Role of “positive phase bunching” effect for long-term electron flux dynamics due to resonances with whistler-mode waves

Abstract

Resonant interactions with electromagnetic whistler-mode waves are a primary driver of energetic electron dynamics in the Earth's radiation belts. The most intense waves can resonate with electrons nonlinearly, and effects of such nonlinear resonant interactions significantly differ from the classical quasi-linear diffusion. There have been continuous efforts on the theoretical investigation and implementation of these effects into radiation belt models, but not all nonlinear effects have been revealed yet. The two most investigated effects are phase trapping and phase bunching, which are responsible for electron acceleration and precipitation into the Earth's atmosphere, respectively, i.e., for the first cyclotron resonance with waves generated at the equator and propagating to higher latitudes, phase trapping increases electrons' energy, whereas phase bunching decreases the electron pitch-angle (and magnetic moment). However, recent studies reported a new effect called positive phase bunching, which may increase the electron pitch-angle and move them away from the loss-cone. This paper aims to characterize possible contributions of this effect to long-term electron dynamics, including multiple resonant interactions.

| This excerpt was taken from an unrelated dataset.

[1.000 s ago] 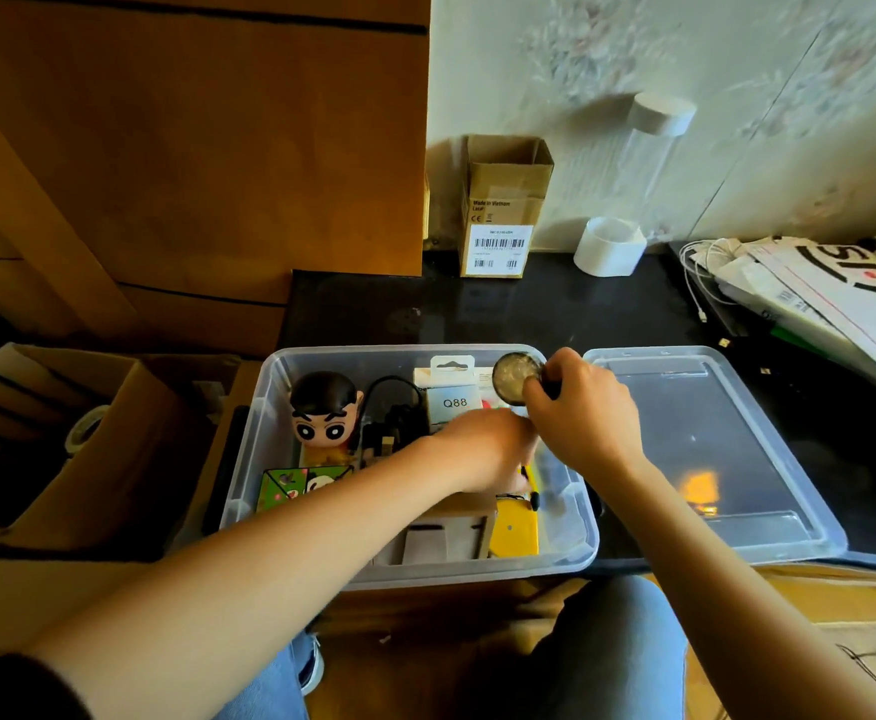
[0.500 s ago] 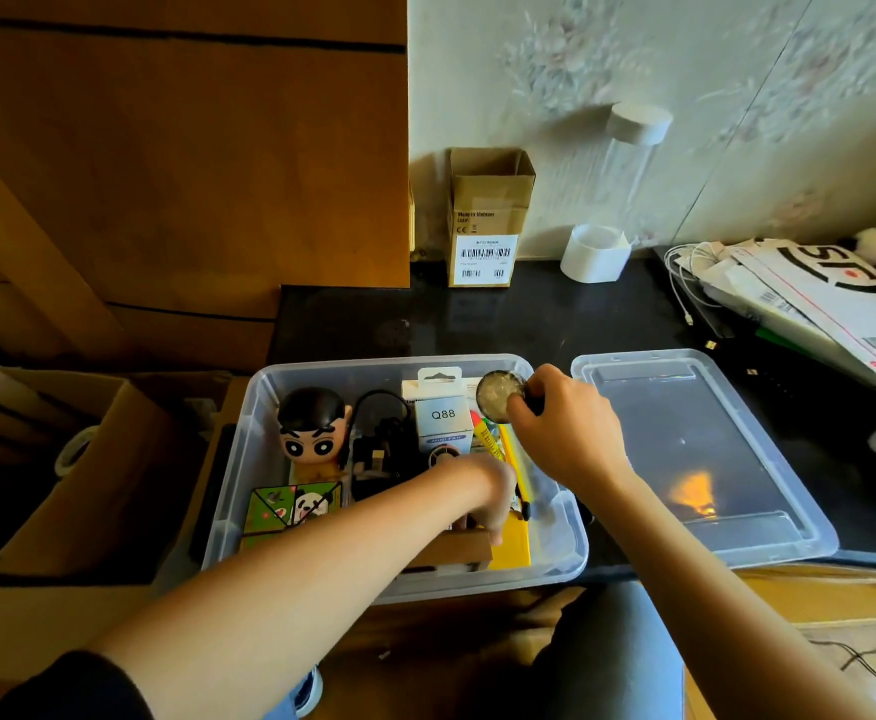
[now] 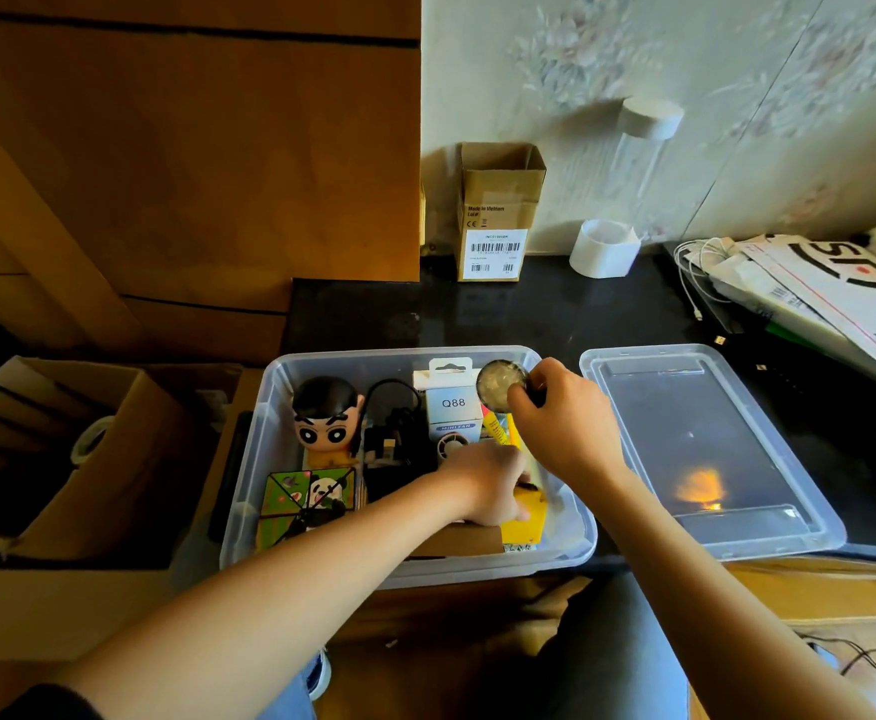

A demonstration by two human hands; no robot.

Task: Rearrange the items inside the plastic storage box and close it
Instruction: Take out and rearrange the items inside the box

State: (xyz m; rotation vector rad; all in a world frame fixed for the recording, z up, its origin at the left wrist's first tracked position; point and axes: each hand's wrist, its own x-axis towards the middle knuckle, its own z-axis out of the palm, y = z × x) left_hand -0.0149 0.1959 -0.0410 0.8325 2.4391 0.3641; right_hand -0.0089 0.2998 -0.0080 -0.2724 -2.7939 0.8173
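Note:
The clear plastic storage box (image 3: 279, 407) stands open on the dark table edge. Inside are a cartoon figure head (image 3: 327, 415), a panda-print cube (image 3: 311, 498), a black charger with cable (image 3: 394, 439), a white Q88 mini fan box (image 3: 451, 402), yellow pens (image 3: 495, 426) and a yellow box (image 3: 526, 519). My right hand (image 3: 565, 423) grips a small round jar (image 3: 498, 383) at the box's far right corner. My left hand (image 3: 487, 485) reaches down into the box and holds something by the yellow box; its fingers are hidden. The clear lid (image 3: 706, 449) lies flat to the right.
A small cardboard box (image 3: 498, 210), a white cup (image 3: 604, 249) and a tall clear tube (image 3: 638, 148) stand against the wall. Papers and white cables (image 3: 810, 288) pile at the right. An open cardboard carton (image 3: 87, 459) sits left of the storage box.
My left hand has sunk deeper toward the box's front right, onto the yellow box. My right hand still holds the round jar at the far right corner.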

Using an iterated mapping technique, we show that although the positive phase bunching effect can modify electron trajectories, it does not change the average rate of electron mixing in phase space. Thus, this effect may be safely neglected in long-term simulations of radiation belt dynamics. We also discuss possible verification of the positive phase bunching effect using short (single resonance), bursty electron precipitation events.